Take the lines below beginning at the line that has "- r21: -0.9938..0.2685" and stopping after the line that has "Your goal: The", and print them exactly as they are, with no other lines.

Records excerpted from a collection:
= Beginning of Section =

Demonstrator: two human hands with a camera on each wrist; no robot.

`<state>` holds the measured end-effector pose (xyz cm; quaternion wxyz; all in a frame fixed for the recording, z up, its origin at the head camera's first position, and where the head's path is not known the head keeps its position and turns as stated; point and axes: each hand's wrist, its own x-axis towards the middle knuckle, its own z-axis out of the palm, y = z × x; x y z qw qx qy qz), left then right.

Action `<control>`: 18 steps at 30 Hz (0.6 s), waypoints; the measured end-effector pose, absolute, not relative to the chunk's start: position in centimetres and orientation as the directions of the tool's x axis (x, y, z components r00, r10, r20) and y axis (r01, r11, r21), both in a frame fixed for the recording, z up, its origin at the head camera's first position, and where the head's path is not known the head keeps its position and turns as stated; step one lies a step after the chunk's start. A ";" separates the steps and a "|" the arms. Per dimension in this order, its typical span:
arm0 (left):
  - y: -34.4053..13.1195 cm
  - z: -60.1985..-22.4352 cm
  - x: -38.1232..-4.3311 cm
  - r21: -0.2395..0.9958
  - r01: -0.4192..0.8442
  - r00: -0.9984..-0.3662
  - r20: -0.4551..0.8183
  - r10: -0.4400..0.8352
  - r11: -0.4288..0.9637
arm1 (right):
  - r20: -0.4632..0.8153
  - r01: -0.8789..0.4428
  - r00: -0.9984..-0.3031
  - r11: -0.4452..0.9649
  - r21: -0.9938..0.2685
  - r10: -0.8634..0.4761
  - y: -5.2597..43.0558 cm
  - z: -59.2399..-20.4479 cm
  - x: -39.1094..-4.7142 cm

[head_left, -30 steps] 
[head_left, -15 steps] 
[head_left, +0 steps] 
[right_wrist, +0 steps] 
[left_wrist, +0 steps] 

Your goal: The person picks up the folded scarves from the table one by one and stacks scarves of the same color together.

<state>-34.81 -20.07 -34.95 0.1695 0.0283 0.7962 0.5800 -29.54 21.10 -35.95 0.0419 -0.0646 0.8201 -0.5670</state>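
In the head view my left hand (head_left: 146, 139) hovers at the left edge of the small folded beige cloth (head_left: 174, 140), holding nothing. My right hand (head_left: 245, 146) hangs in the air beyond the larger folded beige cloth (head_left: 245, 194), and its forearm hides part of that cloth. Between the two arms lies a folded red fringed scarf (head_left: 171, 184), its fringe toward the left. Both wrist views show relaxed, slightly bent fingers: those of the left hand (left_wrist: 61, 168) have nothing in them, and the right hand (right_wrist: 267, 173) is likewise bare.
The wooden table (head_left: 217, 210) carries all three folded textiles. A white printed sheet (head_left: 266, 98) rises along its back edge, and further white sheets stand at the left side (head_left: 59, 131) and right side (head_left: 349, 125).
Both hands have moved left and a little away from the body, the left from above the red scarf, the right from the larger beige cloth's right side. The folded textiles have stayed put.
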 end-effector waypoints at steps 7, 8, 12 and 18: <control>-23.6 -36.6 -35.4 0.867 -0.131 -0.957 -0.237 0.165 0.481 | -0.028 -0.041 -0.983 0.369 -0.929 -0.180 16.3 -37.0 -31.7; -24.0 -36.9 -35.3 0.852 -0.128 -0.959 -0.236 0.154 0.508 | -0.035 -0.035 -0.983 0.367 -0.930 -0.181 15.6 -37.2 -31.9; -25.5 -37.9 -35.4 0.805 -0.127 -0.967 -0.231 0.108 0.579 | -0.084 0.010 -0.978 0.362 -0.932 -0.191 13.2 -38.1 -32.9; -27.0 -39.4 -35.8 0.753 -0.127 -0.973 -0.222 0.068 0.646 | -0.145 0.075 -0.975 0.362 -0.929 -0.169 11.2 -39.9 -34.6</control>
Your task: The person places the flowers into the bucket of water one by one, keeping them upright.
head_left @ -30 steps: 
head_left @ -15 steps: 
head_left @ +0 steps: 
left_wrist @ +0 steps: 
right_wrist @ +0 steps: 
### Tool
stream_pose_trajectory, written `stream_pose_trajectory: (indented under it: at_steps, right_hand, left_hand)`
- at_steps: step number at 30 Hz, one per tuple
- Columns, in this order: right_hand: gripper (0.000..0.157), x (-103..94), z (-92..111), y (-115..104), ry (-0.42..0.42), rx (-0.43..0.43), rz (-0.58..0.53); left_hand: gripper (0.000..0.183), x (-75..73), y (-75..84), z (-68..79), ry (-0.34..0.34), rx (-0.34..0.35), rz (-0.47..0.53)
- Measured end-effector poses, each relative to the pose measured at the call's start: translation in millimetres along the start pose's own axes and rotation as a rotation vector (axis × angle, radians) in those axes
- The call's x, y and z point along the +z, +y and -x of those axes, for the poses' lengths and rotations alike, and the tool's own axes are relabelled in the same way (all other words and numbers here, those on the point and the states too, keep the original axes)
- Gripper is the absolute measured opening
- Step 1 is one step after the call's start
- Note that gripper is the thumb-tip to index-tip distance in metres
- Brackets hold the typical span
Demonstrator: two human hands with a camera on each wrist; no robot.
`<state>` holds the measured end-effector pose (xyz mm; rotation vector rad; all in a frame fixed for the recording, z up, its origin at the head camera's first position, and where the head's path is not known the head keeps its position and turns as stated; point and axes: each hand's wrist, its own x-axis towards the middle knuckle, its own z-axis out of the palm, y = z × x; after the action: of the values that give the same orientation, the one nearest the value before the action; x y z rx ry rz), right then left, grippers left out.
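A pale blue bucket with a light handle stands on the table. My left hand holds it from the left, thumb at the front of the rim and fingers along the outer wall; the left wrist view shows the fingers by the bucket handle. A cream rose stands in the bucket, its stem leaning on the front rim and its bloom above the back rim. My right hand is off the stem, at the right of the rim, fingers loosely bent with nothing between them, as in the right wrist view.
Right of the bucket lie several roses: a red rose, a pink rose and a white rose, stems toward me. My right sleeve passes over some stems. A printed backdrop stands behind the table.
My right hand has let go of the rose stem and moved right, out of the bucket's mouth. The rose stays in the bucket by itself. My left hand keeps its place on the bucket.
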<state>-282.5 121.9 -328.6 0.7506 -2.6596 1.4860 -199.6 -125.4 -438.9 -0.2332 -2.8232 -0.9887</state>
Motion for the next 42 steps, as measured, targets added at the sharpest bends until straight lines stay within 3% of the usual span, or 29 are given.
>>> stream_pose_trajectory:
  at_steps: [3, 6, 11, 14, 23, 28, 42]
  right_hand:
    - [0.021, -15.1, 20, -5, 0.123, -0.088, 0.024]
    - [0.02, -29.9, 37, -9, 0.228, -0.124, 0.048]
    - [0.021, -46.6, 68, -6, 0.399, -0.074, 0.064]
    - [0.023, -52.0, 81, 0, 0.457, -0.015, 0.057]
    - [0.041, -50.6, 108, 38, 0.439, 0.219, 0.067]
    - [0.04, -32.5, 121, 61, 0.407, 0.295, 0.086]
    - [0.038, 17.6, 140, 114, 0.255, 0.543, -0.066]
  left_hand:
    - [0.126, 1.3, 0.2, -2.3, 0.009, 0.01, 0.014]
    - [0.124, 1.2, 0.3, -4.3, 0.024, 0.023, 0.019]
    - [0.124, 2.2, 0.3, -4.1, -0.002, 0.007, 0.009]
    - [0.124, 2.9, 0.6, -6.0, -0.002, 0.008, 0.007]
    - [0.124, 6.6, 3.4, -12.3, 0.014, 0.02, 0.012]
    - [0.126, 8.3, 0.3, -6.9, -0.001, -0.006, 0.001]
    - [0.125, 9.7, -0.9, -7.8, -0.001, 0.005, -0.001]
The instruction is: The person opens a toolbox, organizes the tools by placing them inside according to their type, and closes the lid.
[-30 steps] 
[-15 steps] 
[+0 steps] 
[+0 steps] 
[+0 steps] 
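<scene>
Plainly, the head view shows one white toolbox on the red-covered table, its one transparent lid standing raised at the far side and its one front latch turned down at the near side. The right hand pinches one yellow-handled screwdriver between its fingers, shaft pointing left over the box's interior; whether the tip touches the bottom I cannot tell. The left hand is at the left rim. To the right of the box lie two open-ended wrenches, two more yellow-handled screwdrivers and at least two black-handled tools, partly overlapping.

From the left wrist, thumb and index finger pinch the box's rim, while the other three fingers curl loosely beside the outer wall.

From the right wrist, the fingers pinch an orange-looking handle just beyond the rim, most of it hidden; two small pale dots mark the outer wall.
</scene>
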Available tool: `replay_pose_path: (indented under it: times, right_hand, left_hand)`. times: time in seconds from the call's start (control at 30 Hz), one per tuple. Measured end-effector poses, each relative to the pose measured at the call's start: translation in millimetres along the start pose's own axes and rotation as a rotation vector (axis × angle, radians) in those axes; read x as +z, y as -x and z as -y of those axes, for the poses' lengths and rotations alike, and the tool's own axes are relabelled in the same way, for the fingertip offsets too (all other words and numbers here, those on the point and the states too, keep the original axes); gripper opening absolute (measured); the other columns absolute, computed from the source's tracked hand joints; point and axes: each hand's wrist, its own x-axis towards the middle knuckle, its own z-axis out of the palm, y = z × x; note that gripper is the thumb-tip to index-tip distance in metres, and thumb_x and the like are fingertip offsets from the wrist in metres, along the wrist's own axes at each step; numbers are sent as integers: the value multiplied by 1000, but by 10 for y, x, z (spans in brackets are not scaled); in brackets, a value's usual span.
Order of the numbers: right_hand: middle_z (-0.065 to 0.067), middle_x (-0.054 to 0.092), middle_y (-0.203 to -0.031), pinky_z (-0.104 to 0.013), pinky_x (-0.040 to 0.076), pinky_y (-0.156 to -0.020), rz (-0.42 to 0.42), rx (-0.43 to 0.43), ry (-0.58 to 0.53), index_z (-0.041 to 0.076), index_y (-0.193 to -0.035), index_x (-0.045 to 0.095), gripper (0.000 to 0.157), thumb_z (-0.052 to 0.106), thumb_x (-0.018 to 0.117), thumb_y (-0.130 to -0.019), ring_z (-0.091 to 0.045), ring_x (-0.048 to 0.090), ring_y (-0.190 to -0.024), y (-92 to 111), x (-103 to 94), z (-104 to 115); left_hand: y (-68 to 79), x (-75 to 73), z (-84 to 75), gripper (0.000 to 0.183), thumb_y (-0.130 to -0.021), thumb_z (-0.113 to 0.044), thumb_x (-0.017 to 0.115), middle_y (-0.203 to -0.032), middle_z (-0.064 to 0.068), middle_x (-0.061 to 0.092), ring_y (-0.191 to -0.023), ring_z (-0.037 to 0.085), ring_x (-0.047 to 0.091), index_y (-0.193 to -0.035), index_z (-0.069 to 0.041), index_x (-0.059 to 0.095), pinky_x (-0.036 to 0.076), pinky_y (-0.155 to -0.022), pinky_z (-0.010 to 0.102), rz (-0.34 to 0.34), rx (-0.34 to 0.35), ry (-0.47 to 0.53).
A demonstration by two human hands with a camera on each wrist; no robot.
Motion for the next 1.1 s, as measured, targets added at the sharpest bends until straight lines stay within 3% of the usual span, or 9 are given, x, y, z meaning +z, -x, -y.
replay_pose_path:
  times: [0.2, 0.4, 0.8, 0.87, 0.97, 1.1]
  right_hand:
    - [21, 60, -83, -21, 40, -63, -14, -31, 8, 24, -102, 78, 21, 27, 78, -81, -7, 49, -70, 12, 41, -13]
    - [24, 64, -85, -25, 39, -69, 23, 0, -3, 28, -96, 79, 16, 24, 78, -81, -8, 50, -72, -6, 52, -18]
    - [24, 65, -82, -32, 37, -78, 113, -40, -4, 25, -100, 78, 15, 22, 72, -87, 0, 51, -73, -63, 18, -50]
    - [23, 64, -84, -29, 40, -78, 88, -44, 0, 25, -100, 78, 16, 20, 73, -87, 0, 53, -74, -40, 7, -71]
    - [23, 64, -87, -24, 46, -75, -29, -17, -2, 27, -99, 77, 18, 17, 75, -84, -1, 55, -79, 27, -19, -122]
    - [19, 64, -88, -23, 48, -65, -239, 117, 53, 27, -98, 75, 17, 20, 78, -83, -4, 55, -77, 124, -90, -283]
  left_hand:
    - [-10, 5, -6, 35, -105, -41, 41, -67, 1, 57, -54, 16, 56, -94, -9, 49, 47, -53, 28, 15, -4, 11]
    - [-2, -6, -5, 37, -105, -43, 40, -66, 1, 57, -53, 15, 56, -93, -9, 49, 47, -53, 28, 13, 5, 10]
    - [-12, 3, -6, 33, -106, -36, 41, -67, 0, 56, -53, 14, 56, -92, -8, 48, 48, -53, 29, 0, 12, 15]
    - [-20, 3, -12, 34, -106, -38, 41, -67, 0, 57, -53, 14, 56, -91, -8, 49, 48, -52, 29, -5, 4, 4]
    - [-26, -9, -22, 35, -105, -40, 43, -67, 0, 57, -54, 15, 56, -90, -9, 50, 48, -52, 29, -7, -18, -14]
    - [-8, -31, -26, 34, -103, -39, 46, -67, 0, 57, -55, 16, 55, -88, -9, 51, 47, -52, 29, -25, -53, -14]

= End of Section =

Result below:
  - r21: -0.9938..0.2685
  - r10: -0.8634..0.4761
  - y: -5.2597..43.0558 cm
  - z: -59.2399..-20.4479 cm
  - x: -39.1094..-4.7142 cm

[head_left, -30 steps] 
[head_left, -15 steps] 
[head_left, +0 steps] 
[right_wrist, +0 steps] 
[left_wrist, +0 steps] 

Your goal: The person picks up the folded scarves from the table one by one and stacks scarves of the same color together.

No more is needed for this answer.